SUPPLIED DATA:
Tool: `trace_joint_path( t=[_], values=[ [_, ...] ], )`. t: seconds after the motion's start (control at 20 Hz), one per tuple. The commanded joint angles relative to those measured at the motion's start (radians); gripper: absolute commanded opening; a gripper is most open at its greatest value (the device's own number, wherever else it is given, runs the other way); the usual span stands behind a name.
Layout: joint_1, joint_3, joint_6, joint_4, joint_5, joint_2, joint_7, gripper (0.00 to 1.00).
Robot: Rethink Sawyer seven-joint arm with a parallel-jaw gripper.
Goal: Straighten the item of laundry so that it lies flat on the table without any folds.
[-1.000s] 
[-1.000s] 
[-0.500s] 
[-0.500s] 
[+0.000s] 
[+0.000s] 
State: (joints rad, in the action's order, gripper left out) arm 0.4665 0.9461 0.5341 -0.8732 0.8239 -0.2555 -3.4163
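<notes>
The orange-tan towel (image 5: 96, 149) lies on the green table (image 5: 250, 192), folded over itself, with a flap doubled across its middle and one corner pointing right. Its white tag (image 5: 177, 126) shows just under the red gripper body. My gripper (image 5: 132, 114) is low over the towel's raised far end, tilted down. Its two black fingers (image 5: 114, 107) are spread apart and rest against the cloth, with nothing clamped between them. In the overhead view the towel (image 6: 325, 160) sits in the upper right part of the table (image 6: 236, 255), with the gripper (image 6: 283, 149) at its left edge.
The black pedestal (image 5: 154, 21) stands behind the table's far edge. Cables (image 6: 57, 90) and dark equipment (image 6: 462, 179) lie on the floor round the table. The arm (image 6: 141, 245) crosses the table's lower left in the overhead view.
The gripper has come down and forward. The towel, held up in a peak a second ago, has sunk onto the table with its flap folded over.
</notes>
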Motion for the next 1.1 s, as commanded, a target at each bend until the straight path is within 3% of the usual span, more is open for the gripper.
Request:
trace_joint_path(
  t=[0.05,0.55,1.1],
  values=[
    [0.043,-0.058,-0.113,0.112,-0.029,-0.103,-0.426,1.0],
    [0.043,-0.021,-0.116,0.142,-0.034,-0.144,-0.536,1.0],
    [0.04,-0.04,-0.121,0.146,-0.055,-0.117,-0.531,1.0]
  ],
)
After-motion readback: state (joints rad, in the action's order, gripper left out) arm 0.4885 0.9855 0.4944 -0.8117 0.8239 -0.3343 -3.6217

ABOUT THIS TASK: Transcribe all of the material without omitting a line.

EXERCISE OUTPUT:
Tool: `trace_joint_path( t=[_], values=[ [_, ...] ], )`. t: seconds after the motion's start (control at 20 Hz), one per tuple. The commanded joint angles relative to those measured at the motion's start (radians); gripper: absolute commanded opening; a gripper is most open at its greatest value (the device's own number, wherever else it is given, runs the other way); the usual span stands behind a name.
Layout: joint_1, joint_3, joint_6, joint_4, joint_5, joint_2, joint_7, gripper (0.00 to 1.00).
Robot: Rethink Sawyer seven-joint arm with a parallel-jaw gripper.
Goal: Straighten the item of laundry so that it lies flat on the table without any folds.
[-1.000s] 
[-1.000s] 
[-0.500s] 
[-0.500s] 
[+0.000s] 
[+0.000s] 
State: (joints rad, in the action's order, gripper left out) arm 0.4665 0.9461 0.5341 -0.8732 0.8239 -0.2555 -3.4163
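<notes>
The orange-tan towel (image 5: 96, 149) lies on the green table (image 5: 250, 192), folded over itself, with a flap doubled across its middle and one corner pointing right. Its white tag (image 5: 177, 126) shows just under the red gripper body. My gripper (image 5: 132, 114) is low over the towel's raised far end, tilted down. Its two black fingers (image 5: 114, 107) are spread apart and rest against the cloth, with nothing clamped between them. In the overhead view the towel (image 6: 325, 160) sits in the upper right part of the table (image 6: 236, 255), with the gripper (image 6: 283, 149) at its left edge.
The black pedestal (image 5: 154, 21) stands behind the table's far edge. Cables (image 6: 57, 90) and dark equipment (image 6: 462, 179) lie on the floor round the table. The arm (image 6: 141, 245) crosses the table's lower left in the overhead view.
The gripper has come down and forward. The towel, held up in a peak a second ago, has sunk onto the table with its flap folded over.
</notes>
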Motion for the next 1.1 s, as commanded, a target at each bend until the straight path is within 3% of the usual span, more is open for the gripper.
Request:
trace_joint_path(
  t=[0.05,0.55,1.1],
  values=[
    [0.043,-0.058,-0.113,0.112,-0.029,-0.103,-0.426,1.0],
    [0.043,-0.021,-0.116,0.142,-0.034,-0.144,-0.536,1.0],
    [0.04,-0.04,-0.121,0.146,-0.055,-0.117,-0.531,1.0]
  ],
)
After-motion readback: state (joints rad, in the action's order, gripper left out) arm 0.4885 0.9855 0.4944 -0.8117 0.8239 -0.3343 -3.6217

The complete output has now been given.